━━━ RECORDED INFORMATION

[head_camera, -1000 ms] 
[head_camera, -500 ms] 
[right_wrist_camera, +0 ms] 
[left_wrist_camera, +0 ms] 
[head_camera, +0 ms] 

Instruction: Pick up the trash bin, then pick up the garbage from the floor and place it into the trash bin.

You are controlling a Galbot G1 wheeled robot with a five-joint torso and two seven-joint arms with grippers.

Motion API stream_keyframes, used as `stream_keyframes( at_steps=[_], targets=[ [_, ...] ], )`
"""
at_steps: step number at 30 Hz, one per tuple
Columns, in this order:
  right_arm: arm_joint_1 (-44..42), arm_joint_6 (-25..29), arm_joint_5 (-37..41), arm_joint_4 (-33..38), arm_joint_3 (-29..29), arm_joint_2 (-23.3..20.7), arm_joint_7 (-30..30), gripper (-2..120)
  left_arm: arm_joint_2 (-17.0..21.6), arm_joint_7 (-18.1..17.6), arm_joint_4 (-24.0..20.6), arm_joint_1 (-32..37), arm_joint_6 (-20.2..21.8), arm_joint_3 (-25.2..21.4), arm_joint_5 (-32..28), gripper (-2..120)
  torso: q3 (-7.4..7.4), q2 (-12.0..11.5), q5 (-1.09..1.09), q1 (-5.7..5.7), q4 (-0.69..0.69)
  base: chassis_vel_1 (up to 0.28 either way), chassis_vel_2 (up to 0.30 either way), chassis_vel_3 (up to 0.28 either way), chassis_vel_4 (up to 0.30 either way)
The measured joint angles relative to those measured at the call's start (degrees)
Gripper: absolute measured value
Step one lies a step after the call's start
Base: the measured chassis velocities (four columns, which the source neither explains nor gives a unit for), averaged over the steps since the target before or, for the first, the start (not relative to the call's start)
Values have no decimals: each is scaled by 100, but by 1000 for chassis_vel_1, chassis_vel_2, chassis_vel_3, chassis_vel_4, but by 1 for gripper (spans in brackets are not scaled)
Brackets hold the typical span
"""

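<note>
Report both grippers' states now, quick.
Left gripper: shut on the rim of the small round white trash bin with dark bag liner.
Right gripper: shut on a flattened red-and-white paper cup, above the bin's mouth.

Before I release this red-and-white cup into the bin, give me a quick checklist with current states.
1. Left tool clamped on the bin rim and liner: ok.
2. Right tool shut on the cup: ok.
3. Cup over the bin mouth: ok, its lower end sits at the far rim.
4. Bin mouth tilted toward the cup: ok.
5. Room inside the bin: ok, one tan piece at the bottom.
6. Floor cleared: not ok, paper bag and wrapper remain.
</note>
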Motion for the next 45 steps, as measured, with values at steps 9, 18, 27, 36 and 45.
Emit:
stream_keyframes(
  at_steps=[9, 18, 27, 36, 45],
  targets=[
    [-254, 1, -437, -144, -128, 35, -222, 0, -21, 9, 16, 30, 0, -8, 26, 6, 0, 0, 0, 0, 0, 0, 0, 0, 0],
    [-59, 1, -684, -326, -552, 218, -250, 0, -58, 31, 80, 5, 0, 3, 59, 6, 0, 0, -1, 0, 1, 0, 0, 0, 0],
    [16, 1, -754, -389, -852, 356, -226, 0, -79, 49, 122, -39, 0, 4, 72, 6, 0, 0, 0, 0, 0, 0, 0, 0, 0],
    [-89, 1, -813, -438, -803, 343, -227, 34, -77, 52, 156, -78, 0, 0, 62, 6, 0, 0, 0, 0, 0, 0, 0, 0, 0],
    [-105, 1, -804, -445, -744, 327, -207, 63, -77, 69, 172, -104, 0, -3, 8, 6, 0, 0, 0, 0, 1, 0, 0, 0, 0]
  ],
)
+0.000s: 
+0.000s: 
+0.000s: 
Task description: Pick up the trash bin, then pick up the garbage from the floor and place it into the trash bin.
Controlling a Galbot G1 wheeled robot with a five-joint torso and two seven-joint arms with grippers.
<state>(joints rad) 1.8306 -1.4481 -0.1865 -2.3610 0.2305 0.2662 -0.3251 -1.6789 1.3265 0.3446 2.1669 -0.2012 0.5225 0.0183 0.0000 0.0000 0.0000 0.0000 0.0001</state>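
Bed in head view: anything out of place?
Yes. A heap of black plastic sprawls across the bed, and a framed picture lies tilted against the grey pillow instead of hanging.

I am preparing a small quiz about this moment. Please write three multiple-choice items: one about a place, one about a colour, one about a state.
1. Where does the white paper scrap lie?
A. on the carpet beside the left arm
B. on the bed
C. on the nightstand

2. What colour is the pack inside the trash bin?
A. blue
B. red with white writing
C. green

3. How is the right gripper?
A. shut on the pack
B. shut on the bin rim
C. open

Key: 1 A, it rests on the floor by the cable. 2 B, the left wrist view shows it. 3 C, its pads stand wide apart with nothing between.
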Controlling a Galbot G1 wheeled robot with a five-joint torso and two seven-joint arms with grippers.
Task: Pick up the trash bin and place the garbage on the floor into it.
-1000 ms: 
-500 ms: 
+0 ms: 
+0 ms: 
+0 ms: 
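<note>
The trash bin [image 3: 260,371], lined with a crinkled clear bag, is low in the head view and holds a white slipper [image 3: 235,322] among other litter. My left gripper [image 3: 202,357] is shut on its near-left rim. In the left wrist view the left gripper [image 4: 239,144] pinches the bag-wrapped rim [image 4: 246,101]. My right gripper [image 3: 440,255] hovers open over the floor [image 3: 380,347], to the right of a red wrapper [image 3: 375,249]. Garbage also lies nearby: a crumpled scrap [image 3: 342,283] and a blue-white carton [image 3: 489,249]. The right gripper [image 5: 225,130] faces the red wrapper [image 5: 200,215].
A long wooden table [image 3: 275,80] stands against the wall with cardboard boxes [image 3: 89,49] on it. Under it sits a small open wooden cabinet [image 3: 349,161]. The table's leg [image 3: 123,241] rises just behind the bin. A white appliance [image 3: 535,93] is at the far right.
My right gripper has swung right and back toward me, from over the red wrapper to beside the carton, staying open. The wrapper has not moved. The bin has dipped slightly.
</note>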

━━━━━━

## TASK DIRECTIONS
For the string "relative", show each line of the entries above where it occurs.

## ANSWER SECTION
The measured joint angles relative to those measured at the call's start (degrees)
Base: the measured chassis velocities (four columns, which the source neither explains nor gives a unit for), averaged over the steps since the target before or, for the first, the start (not relative to the call's start)

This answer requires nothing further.